Critical Interrupt #0xfe Asserted Bus Degraded.

brando56894

Wizard
Joined
Feb 15, 2014
Messages
1,537
I just switched over to SCALE nightlies on Friday and ever since then Critical Interrupt #0xfe Asserted Bus Degraded keeps showing up in my alerts. I have six of them showing up, but they seem to be sporadic. I have three from August 15th that occur at 13:11, 13:15, and 13:17 then nothing until August 20th and the happen at 11:56, 11:57, and 12:17, then nothing after that. Googling the error brings me to two reddit threads about FreeNAS/TrueNAS and people are just suggesting it being a cabling error. None of my pools are degraded and I don't notice any performance issues. I have 14 drives connected to my HBA and 3 connected to the SATA bus (two cables on the SFF-8087 cable were bad and I haven't felt like swapping them out yet, so I just used SATA cables).

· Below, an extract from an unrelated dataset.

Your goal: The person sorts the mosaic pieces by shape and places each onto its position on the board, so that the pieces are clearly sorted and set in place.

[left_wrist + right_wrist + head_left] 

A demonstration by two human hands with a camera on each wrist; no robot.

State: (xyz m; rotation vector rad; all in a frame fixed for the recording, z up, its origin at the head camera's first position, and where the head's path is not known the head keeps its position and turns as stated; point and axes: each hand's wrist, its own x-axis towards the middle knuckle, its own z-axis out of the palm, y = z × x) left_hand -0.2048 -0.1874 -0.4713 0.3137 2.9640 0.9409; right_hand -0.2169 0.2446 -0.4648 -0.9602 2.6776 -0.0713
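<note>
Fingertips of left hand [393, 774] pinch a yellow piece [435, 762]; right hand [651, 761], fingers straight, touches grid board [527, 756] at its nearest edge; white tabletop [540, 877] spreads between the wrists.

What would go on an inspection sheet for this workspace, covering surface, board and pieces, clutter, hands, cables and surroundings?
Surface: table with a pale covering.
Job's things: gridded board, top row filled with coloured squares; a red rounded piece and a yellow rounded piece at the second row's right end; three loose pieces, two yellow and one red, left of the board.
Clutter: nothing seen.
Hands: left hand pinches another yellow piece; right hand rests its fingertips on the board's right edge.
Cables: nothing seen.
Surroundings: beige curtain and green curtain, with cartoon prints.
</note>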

I don't ever remember seeing this in Arch Linux.

Anyone know how to track this down?
 

shadofall

Contributor
Joined
Jun 2, 2020
Messages
100
not sure why it would of started with nightlines. but i had that with a Dell Branded HBA, it would lock in to 4x pcie speed, swapped in a non branded LSI card of the same chip set and error went away and bus speed was reported at full speed. no clue if it was just a faulty card or some weird speed limit dell has on a dell card on running on non dell hardware, or some strange Debian thing. but check your Bus Speeds using lspci
 

brando56894

Wizard
Joined
Feb 15, 2014
Messages
1,537
Yep looks like you're right, I had bought this one off of ebay like 2 years ago. Apparently this has been limiting me since then, but I never noticed it. This may be the root cause of mine (and a handful of others) issue where it wasn't being detected quickly enough.

43:00.0 Serial Attached SCSI controller: Broadcom / LSI SAS2116 PCI-Express Fusion-MPT SAS-2 [Meteor] (rev 02)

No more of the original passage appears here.